■ What to do
All that belongs in the answer is the lines from the one containing "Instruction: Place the" to the end of the listing below, copied exactly, pictures excluded.

■ Collected material
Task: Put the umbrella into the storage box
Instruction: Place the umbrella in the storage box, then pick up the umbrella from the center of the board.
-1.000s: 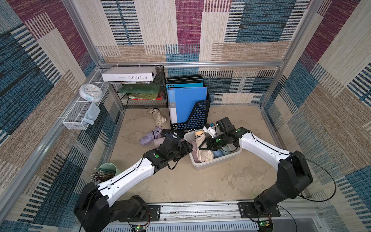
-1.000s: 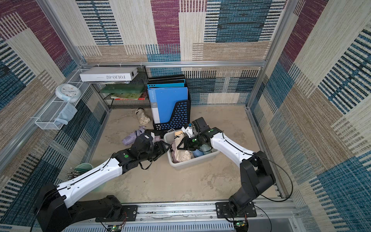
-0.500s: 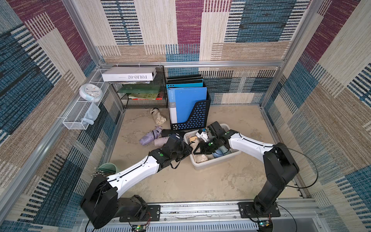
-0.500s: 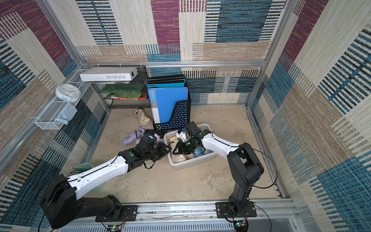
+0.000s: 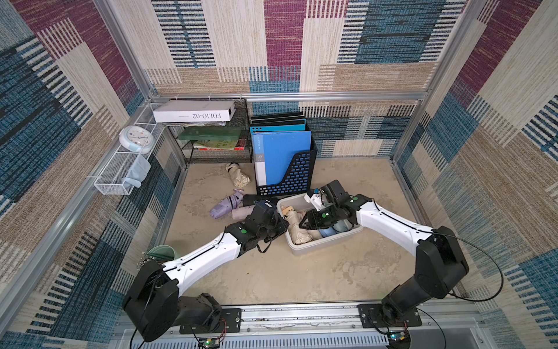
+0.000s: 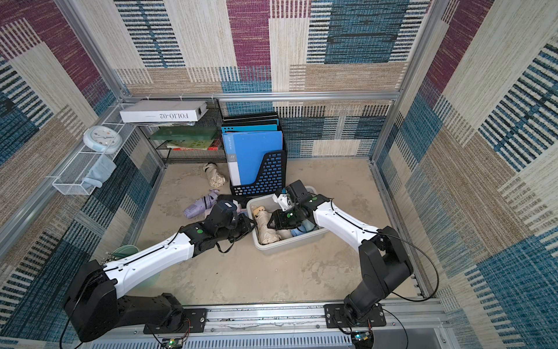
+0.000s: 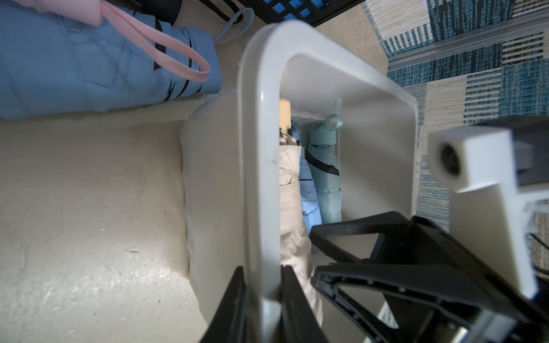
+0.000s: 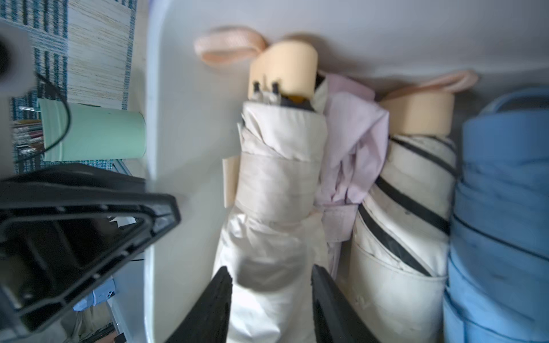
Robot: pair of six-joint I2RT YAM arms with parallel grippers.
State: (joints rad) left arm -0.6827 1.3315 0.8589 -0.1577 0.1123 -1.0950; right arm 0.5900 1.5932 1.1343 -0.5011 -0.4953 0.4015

■ Result for this task
Instruction: Place the umbrella in the storage box, then pick up the umbrella from the center of the board.
-1.000s: 
-1.000s: 
-0.500s: 
-0.500s: 
+0.000s: 
+0.000s: 
+0.000s: 
+0.000s: 
Robot: pair of six-joint I2RT YAM arms with parallel grippers.
State: (joints rad) left arm -0.6827 1.3315 0.8589 -0.1577 0.1123 -1.0950; right arm 0.5900 1.5932 1.1343 -0.5011 -0.4953 0.4015

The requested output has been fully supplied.